Whenever the string "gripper" appears in a line below, please copy the line out.

....

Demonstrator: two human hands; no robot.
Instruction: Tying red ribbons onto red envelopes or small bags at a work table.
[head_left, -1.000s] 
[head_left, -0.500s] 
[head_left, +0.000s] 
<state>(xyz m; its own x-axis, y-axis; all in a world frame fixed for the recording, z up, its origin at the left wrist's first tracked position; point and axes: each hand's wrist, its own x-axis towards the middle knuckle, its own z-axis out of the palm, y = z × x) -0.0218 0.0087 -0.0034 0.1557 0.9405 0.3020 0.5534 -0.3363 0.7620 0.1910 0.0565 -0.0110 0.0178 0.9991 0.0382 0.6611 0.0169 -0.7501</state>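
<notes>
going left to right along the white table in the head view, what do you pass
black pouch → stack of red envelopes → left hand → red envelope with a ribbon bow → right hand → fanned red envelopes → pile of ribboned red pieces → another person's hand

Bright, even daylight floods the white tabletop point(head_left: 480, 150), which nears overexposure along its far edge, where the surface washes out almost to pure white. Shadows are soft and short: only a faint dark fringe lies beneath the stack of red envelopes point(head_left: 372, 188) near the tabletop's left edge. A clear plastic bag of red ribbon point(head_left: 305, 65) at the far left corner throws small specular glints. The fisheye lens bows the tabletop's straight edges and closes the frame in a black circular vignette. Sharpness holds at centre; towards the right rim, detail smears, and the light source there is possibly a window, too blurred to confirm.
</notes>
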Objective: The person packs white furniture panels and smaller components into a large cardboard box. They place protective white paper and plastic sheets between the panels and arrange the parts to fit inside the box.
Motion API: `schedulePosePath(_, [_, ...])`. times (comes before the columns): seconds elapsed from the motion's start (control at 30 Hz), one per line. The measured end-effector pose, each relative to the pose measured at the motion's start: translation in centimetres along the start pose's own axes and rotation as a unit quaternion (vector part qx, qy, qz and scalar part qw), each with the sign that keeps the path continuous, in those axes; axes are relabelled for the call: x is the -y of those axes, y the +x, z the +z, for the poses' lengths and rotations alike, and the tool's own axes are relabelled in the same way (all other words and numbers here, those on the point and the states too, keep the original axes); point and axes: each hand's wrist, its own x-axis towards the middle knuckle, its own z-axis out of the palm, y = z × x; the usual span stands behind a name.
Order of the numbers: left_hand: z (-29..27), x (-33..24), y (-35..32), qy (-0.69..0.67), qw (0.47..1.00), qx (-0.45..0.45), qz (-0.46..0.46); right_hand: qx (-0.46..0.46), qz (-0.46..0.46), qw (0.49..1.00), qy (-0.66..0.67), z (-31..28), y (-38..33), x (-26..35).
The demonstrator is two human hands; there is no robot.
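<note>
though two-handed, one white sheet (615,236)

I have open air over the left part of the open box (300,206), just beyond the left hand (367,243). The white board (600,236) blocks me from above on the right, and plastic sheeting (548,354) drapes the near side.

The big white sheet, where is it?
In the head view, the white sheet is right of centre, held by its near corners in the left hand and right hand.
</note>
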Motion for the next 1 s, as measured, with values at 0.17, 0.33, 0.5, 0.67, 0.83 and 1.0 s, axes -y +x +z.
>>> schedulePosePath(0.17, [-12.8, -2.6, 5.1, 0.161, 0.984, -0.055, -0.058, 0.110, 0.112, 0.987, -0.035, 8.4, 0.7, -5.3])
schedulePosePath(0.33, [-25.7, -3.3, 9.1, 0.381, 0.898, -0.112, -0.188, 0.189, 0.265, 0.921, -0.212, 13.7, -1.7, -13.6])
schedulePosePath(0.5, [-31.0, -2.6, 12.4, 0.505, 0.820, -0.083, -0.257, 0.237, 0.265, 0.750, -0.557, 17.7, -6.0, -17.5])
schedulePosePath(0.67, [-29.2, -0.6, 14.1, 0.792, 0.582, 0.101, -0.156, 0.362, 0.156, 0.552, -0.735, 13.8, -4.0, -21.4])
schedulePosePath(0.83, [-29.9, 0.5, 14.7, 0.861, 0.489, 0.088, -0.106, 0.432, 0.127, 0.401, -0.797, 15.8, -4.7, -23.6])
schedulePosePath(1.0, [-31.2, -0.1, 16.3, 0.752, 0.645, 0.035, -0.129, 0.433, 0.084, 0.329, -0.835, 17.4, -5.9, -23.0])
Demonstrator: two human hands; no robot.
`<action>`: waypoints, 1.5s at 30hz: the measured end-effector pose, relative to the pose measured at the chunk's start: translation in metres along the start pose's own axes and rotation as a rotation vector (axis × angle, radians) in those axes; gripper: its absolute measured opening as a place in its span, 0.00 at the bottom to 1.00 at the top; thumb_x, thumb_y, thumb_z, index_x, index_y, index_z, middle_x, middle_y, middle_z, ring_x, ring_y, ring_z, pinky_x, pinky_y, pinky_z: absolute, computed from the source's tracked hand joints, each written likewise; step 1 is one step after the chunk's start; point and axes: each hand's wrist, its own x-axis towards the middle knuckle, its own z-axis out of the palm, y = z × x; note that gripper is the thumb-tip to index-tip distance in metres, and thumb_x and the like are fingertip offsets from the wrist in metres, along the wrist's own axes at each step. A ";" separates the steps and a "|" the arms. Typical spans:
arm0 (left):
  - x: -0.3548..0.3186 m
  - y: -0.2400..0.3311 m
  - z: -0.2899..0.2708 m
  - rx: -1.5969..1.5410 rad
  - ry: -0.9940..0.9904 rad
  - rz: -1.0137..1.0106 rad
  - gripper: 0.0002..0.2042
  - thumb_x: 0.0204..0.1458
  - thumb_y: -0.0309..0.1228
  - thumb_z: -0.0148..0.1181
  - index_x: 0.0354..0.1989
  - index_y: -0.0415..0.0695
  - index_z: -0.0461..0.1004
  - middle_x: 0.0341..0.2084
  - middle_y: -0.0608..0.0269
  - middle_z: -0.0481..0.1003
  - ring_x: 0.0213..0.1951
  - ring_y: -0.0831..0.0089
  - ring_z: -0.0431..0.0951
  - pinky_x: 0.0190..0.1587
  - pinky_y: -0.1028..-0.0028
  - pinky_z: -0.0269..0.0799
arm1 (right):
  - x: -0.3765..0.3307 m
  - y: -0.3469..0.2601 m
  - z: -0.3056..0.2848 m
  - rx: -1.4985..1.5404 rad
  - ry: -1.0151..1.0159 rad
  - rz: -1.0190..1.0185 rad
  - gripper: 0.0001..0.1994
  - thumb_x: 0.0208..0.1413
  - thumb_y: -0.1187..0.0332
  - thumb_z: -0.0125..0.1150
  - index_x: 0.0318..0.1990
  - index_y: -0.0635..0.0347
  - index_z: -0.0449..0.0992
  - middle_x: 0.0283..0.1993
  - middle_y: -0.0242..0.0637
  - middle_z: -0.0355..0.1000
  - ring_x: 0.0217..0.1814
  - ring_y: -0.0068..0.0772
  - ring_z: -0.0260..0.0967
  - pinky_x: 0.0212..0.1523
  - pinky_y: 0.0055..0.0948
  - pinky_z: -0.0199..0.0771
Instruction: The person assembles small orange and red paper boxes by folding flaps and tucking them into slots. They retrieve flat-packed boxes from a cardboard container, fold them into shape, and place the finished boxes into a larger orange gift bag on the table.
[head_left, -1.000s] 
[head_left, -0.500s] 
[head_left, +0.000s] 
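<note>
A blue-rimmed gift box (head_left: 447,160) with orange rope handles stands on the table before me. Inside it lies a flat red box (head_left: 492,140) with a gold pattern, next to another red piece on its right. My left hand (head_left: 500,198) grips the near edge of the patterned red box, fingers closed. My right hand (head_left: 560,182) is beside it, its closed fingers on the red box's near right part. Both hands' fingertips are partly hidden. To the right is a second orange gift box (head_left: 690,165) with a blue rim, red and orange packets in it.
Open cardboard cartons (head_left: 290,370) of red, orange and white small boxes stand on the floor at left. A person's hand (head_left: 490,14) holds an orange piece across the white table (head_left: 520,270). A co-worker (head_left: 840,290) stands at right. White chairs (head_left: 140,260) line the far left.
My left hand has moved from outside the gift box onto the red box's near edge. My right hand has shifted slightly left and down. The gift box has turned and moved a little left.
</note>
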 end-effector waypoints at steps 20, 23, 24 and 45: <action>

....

• Solved problem
`<action>`: waypoints, 1.5s at 30hz: the measured end-effector pose, relative to the pose measured at the chunk's start: translation in metres along the start pose's own axes and rotation as a rotation vector (axis × angle, radians) in those axes; gripper: its absolute measured opening as a place in its span, 0.00 at the bottom to 1.00 at the top; thumb_x, thumb_y, thumb_z, index_x, index_y, index_z, middle_x, middle_y, middle_z, ring_x, ring_y, ring_z, pinky_x, pinky_y, pinky_z: absolute, computed from the source's tracked hand joints, each written likewise; step 1 is one step after the chunk's start; point and axes: each hand's wrist, its own x-axis towards the middle knuckle, its own z-axis out of the palm, y = z × x; note that gripper is the thumb-tip to index-tip distance in metres, and thumb_x and the like are fingertip offsets from the wrist in metres, along the wrist's own axes at each step. A ";" separates the steps and a "|" the arms. Typical spans:
  - gripper: 0.0002..0.2042
  - gripper: 0.0001..0.1994

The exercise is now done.